_ACTION ITEM_. Pick each line containing the word "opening" out of the data below.

Source records:
↓↓↓
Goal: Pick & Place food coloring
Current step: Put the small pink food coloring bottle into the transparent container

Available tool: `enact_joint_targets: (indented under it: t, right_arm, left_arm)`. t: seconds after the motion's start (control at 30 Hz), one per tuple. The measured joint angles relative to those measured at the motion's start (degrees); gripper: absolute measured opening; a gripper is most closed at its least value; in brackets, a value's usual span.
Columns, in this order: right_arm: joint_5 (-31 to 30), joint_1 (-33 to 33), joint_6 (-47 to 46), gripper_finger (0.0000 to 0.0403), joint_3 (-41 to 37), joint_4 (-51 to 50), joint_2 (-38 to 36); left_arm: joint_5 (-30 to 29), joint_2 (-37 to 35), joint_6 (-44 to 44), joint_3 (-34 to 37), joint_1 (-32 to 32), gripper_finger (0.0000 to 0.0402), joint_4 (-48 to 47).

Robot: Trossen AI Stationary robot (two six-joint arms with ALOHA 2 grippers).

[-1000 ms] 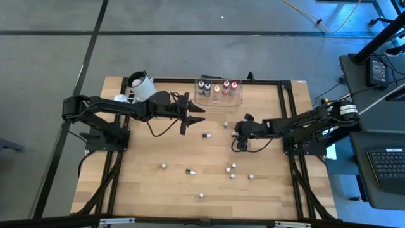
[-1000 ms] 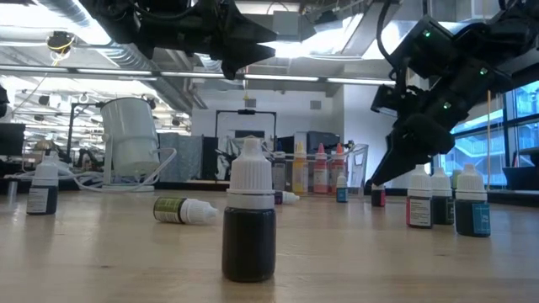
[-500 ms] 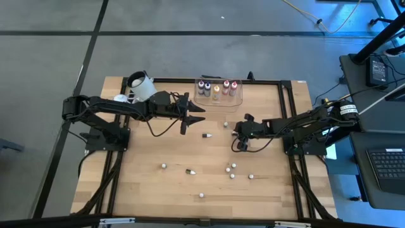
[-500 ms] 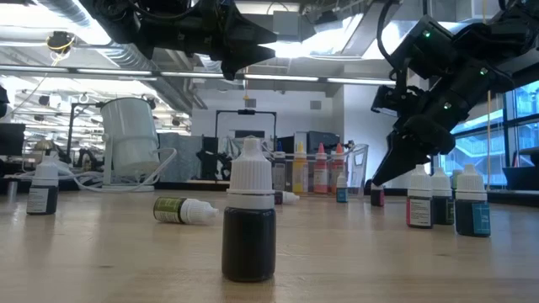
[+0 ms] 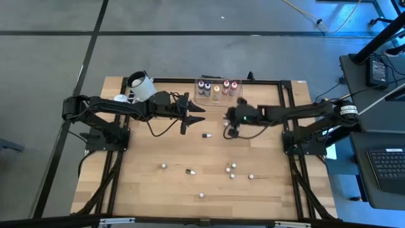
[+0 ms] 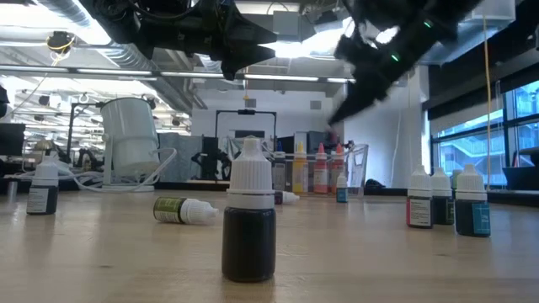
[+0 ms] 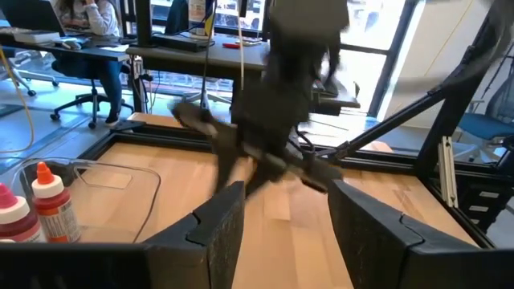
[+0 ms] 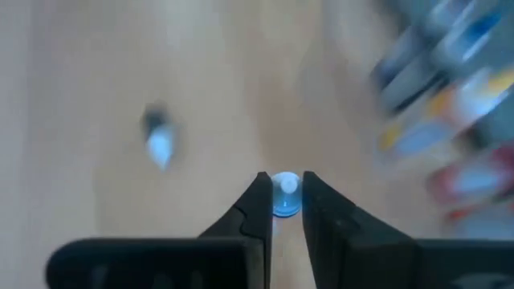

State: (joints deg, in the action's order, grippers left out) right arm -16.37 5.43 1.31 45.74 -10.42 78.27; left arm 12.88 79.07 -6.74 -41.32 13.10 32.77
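Pinching a small blue food coloring bottle point(image 8: 285, 197) between its fingers, the right gripper point(image 5: 229, 120) hangs above the table point(image 5: 145, 183), seemingly just beside the clear tub point(image 5: 218, 98). The left gripper point(image 5: 193, 114), fingers apart, waits near the white cup point(image 5: 140, 85).

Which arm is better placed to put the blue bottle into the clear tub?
The right. Its gripper is shut on the blue bottle close to the clear tub. The left gripper holds nothing.

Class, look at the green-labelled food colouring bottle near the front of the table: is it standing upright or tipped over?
Tipped over. In the low view the green-labelled bottle lies on its side on the table, white cap pointing sideways, while the dark bottle beside it stands upright.
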Motion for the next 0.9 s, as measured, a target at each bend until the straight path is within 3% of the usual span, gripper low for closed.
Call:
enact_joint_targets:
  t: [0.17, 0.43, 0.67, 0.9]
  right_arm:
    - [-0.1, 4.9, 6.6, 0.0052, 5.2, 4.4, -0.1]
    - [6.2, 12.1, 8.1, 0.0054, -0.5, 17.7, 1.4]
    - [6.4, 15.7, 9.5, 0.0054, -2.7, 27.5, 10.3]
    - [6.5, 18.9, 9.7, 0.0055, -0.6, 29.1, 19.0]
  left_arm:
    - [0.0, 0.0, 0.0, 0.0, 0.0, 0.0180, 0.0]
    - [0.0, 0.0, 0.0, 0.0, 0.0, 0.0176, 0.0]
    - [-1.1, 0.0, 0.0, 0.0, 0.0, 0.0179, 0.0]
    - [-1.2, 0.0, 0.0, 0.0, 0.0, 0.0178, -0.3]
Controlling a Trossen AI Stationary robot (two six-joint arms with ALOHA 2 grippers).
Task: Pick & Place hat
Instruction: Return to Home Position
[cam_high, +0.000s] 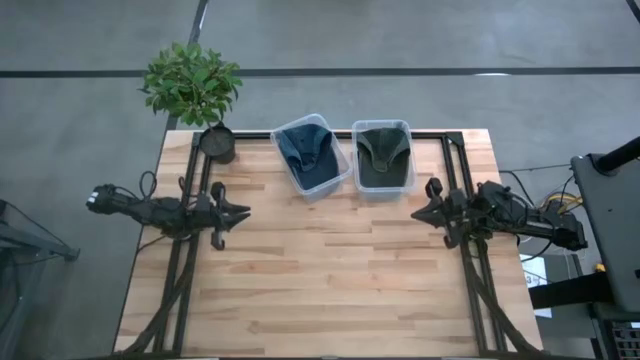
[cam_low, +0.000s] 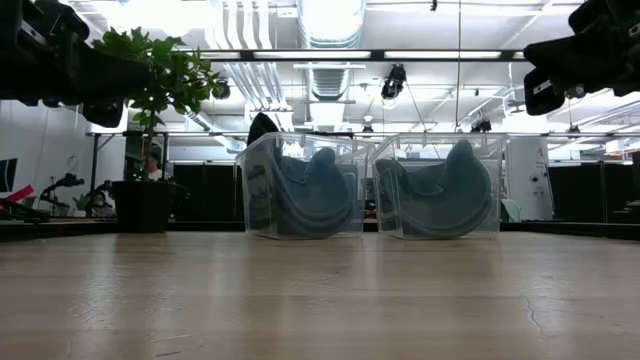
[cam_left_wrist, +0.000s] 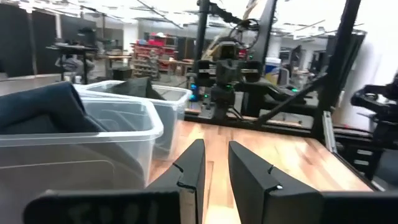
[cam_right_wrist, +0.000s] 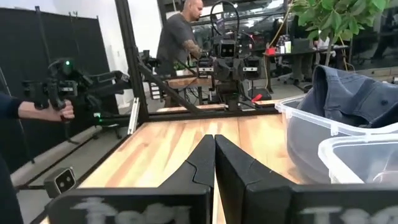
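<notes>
Two hats lie in two clear bins at the table's far side. The blue hat (cam_high: 308, 150) fills the left bin (cam_high: 335, 180), and the dark green hat (cam_high: 383, 147) fills the right bin (cam_high: 384, 189). Both bins stand on their bases on the wood (cam_low: 300, 185) (cam_low: 437, 188). My left gripper (cam_high: 245, 213) (cam_left_wrist: 216, 144) hovers at the table's left side, short of the blue hat's bin (cam_left_wrist: 74, 134), its fingers a narrow gap apart. My right gripper (cam_high: 416, 212) (cam_right_wrist: 214, 137) hovers at the right side, shut and holding nothing.
A potted plant (cam_high: 190, 85) stands at the far left corner in a dark pot (cam_high: 217, 142), close to the left bin. Bare wood (cam_high: 330, 270) stretches between the arms and toward the near edge. Beyond the table stand a person (cam_right_wrist: 180, 37) and a hand holding a device (cam_right_wrist: 37, 109).
</notes>
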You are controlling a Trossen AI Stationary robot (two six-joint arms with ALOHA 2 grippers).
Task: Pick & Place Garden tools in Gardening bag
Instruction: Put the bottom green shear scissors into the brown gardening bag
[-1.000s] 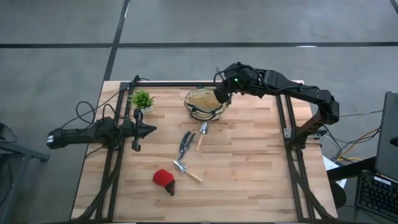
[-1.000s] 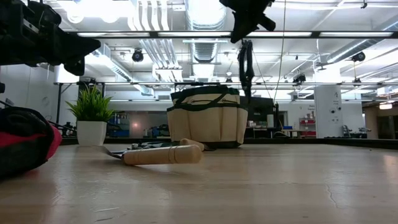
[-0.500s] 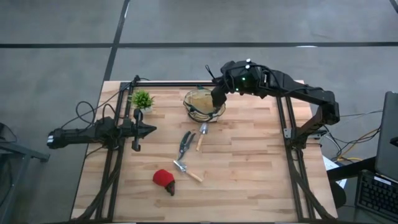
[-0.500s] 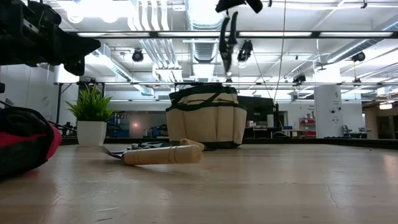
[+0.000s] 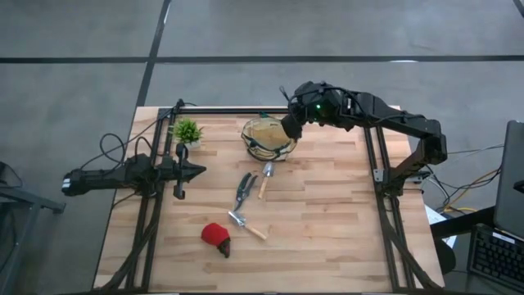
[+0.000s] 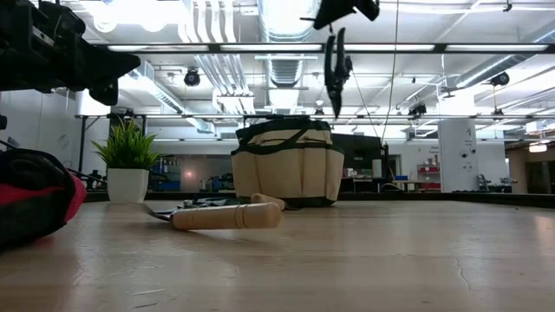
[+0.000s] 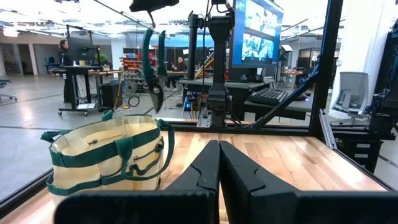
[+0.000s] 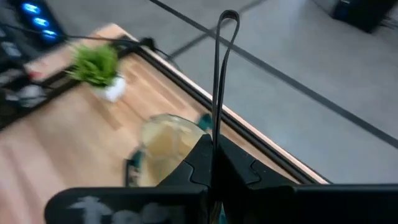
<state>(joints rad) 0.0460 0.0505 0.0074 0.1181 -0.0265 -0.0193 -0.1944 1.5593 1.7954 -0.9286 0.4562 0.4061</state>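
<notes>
Above the round tan fabric gardening bag with dark green trim [image 5: 269,137], at the far side of the light wooden table [image 5: 327,213], we see the right gripper [image 5: 288,125] holding a dark-handled pruner [image 6: 335,69] by its handles, fingers clamped on it. From the low camera the pruner hangs upright, blades down, clear of the bag's rim [image 6: 284,163] and slightly toward the bag's right edge. Our left wrist camera shows the same tool [image 7: 153,70] dangling above the bag [image 7: 106,154], near its handle side.

Nearer the table's middle lie the other tools: a second dark-handled pruner [image 5: 243,188], just beside a silver trowel with a wooden handle [image 5: 265,178], and below them another wooden-handled silver trowel [image 5: 246,225]. The red rounded item with a dark tip [image 5: 217,238] sits closer to the front edge, apart from the rest.

Our left gripper [image 5: 196,170] waits over the table's left side with its fingers [image 7: 208,167] pressed together, holding nothing. A small green plant in a white pot [image 5: 187,132] stands at the far left corner, left of the bag.
</notes>
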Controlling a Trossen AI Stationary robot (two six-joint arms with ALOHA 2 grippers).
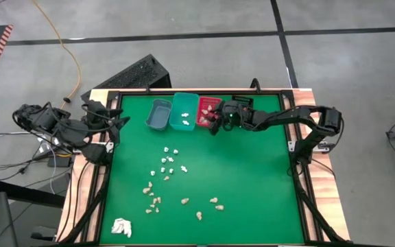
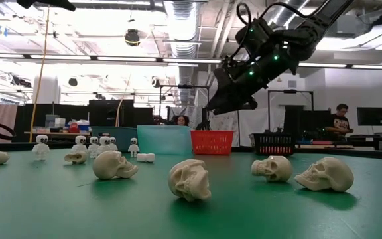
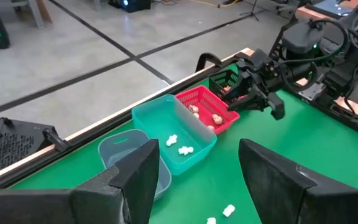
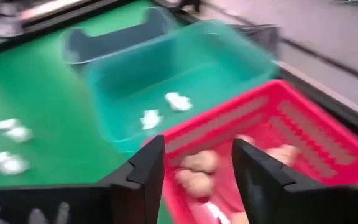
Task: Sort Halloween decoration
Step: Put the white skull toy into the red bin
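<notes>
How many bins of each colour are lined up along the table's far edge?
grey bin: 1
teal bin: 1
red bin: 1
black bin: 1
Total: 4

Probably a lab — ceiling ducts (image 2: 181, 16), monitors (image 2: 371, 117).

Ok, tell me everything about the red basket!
The red basket is a small plastic box with slotted sides, sitting flat at the far edge of the green table. It stands between the teal bin and a black basket. A few tan skulls lie inside. The right gripper hangs open over it.
</notes>
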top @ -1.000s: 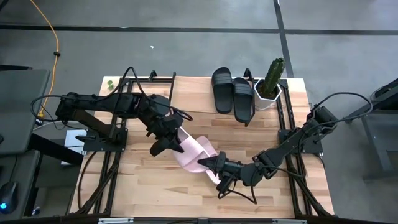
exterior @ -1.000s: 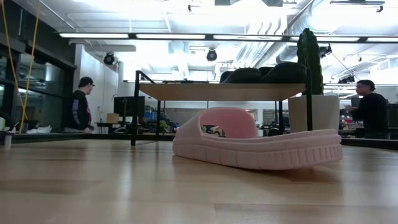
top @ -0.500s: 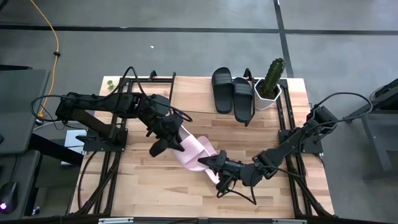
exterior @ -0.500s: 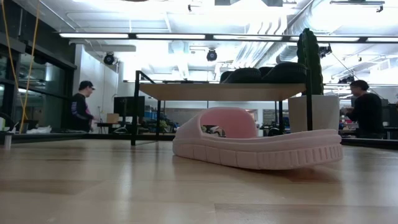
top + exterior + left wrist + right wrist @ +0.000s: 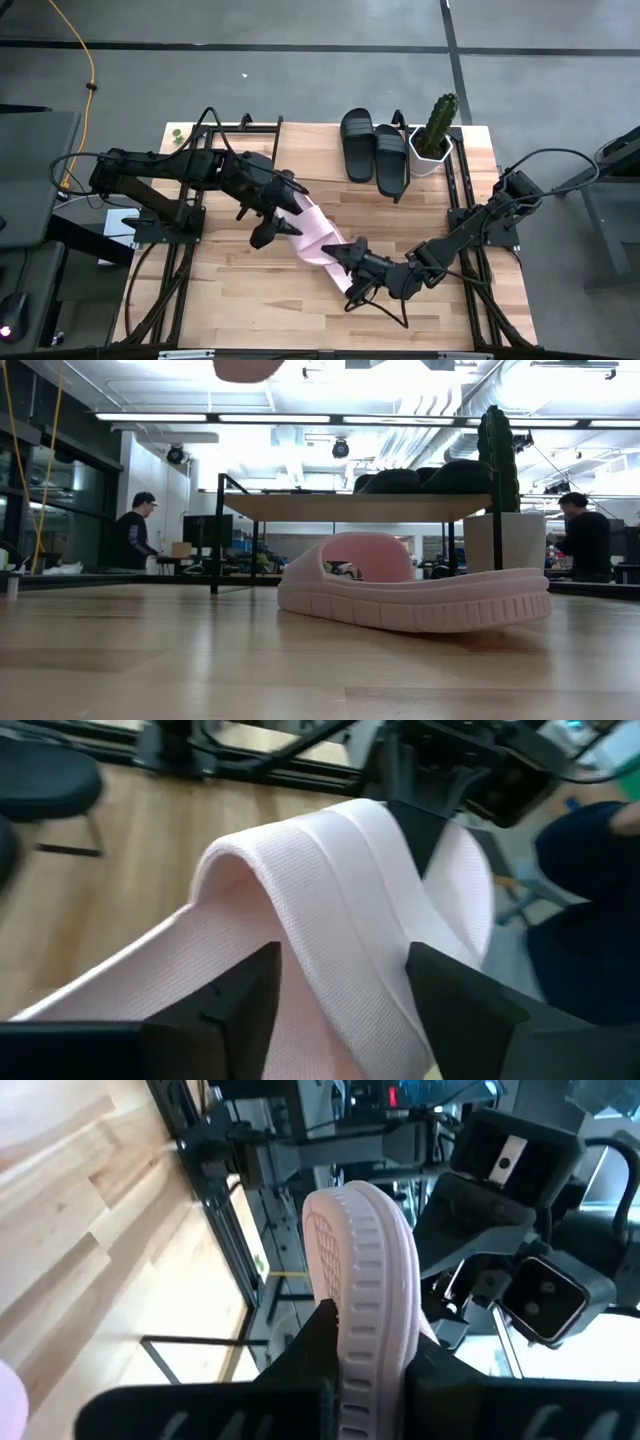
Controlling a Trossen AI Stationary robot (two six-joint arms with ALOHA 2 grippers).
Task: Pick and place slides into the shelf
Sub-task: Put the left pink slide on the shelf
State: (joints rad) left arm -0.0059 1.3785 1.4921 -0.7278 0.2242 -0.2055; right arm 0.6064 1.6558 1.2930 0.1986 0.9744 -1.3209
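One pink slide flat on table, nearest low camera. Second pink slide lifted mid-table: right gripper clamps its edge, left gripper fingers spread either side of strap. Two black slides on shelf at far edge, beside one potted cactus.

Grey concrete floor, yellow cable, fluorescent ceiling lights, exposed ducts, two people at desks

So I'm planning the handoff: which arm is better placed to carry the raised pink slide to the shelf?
Probably the right: the right gripper is clamped on the pink slide, while the left gripper has opened around its strap. The shelf lies across the table.
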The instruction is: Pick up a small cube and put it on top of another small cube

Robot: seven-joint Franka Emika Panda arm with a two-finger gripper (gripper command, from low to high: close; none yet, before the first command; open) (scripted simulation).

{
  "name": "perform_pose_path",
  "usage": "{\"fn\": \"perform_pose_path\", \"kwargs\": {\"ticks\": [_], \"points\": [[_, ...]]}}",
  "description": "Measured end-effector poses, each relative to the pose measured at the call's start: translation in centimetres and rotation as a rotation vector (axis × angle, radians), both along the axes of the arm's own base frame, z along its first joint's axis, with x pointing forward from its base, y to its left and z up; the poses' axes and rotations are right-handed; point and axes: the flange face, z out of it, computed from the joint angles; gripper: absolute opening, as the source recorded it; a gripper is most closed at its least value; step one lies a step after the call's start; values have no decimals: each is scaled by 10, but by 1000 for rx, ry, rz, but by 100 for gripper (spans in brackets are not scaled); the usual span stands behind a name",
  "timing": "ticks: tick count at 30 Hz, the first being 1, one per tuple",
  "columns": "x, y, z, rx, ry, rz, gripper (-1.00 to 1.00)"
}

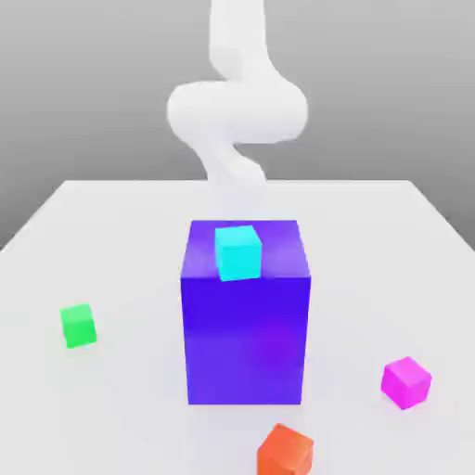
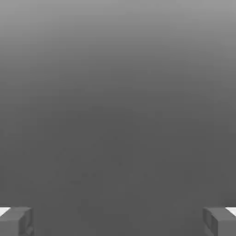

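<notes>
The small magenta cube (image 1: pixel 405 381) lies on the white table at the exterior view's front right. The small green cube (image 1: pixel 78 326) sits on the table on the exterior view's left, far from the magenta one. In the hand view my gripper (image 2: pixel 118 222) is open. Its two grey fingertips (image 2: pixel 16 221) stand wide apart with nothing between them, facing plain grey background. My white arm (image 1: pixel 237 107) rises at the back of the table, behind the big block and well away from both small cubes.
A tall blue-purple block (image 1: pixel 246 325) stands mid-table between the two small cubes, with a cyan cube (image 1: pixel 237 252) on its top. An orange-red cube (image 1: pixel 285 452) lies at the front edge. The white table (image 1: pixel 121 232) stretches out on both sides of the block.
</notes>
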Motion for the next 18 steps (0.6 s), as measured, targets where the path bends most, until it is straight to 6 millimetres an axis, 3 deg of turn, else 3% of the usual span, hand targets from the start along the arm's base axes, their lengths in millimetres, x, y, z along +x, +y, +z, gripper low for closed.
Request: {"fn": "perform_pose_path", "kwargs": {"ticks": [4,9,13,18], "points": [[41,39,-71,-177,112,217,0],[70,86,-162,-360,239,511,0],[75,122,-238,-480,329,768,0],[60,165,-331,-594,421,1114,0]]}}
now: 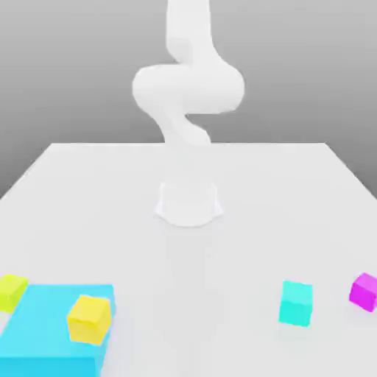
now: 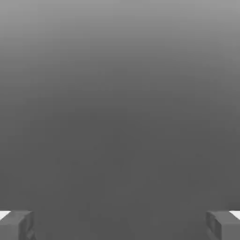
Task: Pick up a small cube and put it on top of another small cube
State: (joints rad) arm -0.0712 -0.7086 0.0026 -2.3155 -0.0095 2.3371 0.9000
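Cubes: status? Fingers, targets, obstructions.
Fingers open, empty. Yellow cube on big cyan block; cyan cube, magenta cube, lime cube on table. No obstructions.

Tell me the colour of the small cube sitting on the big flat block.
Yellow cube, on the cyan block; clearest in the exterior view.

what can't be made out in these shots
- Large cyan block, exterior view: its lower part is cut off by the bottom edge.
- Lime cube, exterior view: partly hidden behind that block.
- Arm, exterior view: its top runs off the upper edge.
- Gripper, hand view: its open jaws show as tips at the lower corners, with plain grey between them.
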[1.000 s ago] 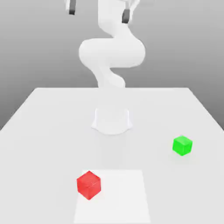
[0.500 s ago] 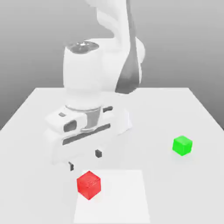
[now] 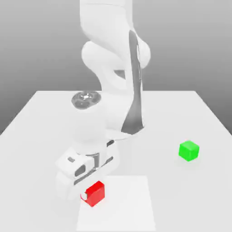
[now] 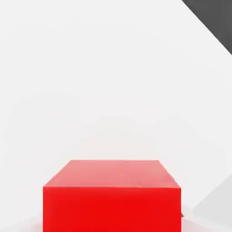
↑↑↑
_EXERCISE RESULT_.
Available tool: `enact_joint_targets: (indented under it: t, right_arm, left_arm)`. t: seconds after the motion's start (control at 30 Hz), one per tuple. The measured joint angles relative to those measured at the motion's start (degrees); gripper: absolute measured opening; a gripper is most closed at its least value; in brackets, a value's usual span.
  "description": "Measured end-effector poses, each relative to the pose measured at the call's start: translation in centimetres and rotation as a rotation vector (axis × angle, radians), both along the axes of the arm's own base frame, z along its first joint's axis, with x pointing forward from its base, y to its left and z up; the poses' axes and rotations are right-handed; point and axes: the flange face, z out of it, computed from the joint angles; gripper: absolute opening, as the source recorded it; a gripper is most closed at its least value; step one lies a step after the call's start; values have no decimals: each is scaled by 10, but by 1000 for rx, ry, rz, but by 100 for gripper (spans in brackets are not scaled); the usual span stands behind a name",

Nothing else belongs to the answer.